>>>

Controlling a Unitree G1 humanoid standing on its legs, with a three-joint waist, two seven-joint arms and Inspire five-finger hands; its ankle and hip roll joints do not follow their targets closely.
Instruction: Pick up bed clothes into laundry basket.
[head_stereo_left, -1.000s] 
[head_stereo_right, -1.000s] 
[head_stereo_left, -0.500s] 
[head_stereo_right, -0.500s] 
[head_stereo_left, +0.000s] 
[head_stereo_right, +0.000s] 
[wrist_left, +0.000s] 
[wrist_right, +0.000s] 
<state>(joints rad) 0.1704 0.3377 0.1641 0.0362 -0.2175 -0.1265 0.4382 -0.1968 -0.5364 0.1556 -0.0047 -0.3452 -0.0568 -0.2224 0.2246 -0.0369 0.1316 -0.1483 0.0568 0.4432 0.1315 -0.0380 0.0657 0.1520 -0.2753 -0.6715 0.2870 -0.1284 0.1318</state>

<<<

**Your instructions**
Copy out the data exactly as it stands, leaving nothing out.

**Exercise result**
Controlling a Unitree G1 humanoid standing on its legs, with a three-joint waist, two seven-joint arms and Inspire five-finger hands; its ankle and hip roll joints do not follow their targets closely.
Instruction: Pick up bed clothes into laundry basket.
[head_stereo_left, -1.000s] 
[head_stereo_right, -1.000s] 
[head_stereo_left, -0.500s] 
[head_stereo_right, -0.500s] 
[head_stereo_left, +0.000s] 
[head_stereo_right, +0.000s] 
[wrist_left, +0.000s] 
[wrist_right, +0.000s] 
<state>(joints rad) 0.1704 0.3377 0.1641 0.0362 -0.2175 -0.1265 0.4382 -0.1968 -0.5364 0.1556 -0.0047 -0.3452 -0.0568 -0.2224 0.2246 -0.0369 0.1316 -0.1483 0.0568 0.4432 0.1315 -0.0380 0.0657 0.1520 -0.2753 -0.6715 0.2870 -0.1284 0.1318</state>

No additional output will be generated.